TV chef Rick Stein says it’s probably the most famous of all dishes to be found on a Greek menu. So why didn’t the Ancient Greeks enjoy the kind of salad that is so popular with locals and tourists today?
It’s a simple meal that doesn’t require painstaking preparation or Bake Off skills. But it is possibly the most popular dish to be served in tavernas the length and breadth of Greece.
It’s the Greek salad, a colourful and tasty treat of tomatoes, cucumber, onion and olives drizzled in extra virgin olive oil, dusted in herbs and crowned with a mouth-watering slab of feta goat’s cheese.

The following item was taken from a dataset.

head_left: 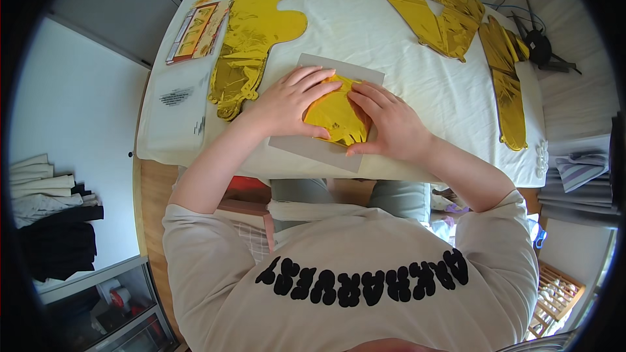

Celebrity chef Rick Stein says the “ubiquitous” Greek salad is probably the most famous dish in the Greek culinary lexicon.
It can be enjoyed as a main meal, a side dish or shared over drinks with friends. Those in the know keep back a piece of bread to mop up the delicious natural sauce at the bottom of the bowl.
It’s the perfect food to eat outdoors and goes well with almost any kind of drink, especially cold beer or retsina on a hot, sunny afternoon. But there are some things that don’t go down well with the Greeks who are proud of their traditional salad.
No lettuce!
Any kind of green leaf salad, including lettuce, is off the list of ingredients. So are red peppers, meat and fish. And, by the way, no truly patriotic Greek would serve the feta in cubes – or flood the dish in pre-prepared sauce.
Tomatoes?
Hippocrates of Kos prescribed healthy eating 2,400 years ago when he was carving a reputation as the Father of Medicine. In those days the better off Ancient Greeks dined on roasted meats, fruit, olives and cheese and washed it down with wine.
But Hippocrates would never have enjoyed the kind of Greek salads that are served today. Tomatoes, a South American fruit, didn’t take off as a European food until the 16th century, enabling the Italians to invent pizza.
They didn’t reach Greece for another 200 years or so. Now Greece grows getting on for a million tons of them in a year and the volcanic island of Santorini is famous for its tasty, tiny, cherry tomatoes.
Do it yourself
The Greeks call their salad “horiatiki” or village salad because, like Britain’s ploughman’s, it contains the ingredients of a traditional farm worker’s lunch. So how do you make a Greek salad worthy of a taverna? Here’s a recipe:
Tomatoes are, of course, the key ingredient. Any tourist who has eaten them in Greece gets back home and wonders why their supermarket tomatoes don’t explode with juice and flavour. Use two or three and rough cut them into generous bite-size chunks.
One cucumber, sliced and then cut in half. Peeling is optional. Olives - about half a dozen black Kalamata olives are best. A red onion and a small green pepper, both thinly sliced.
Put the salad in a shallow bowl. Add a little salt, a decent amount of olive oil (but don’t drown it) and a sprinkling of oregano. Gently mix together. Top it with a generous chunk of feta, drizzle some oil and add a bit more oregano. And enjoy the delightful taste of Greece – wherever you may be.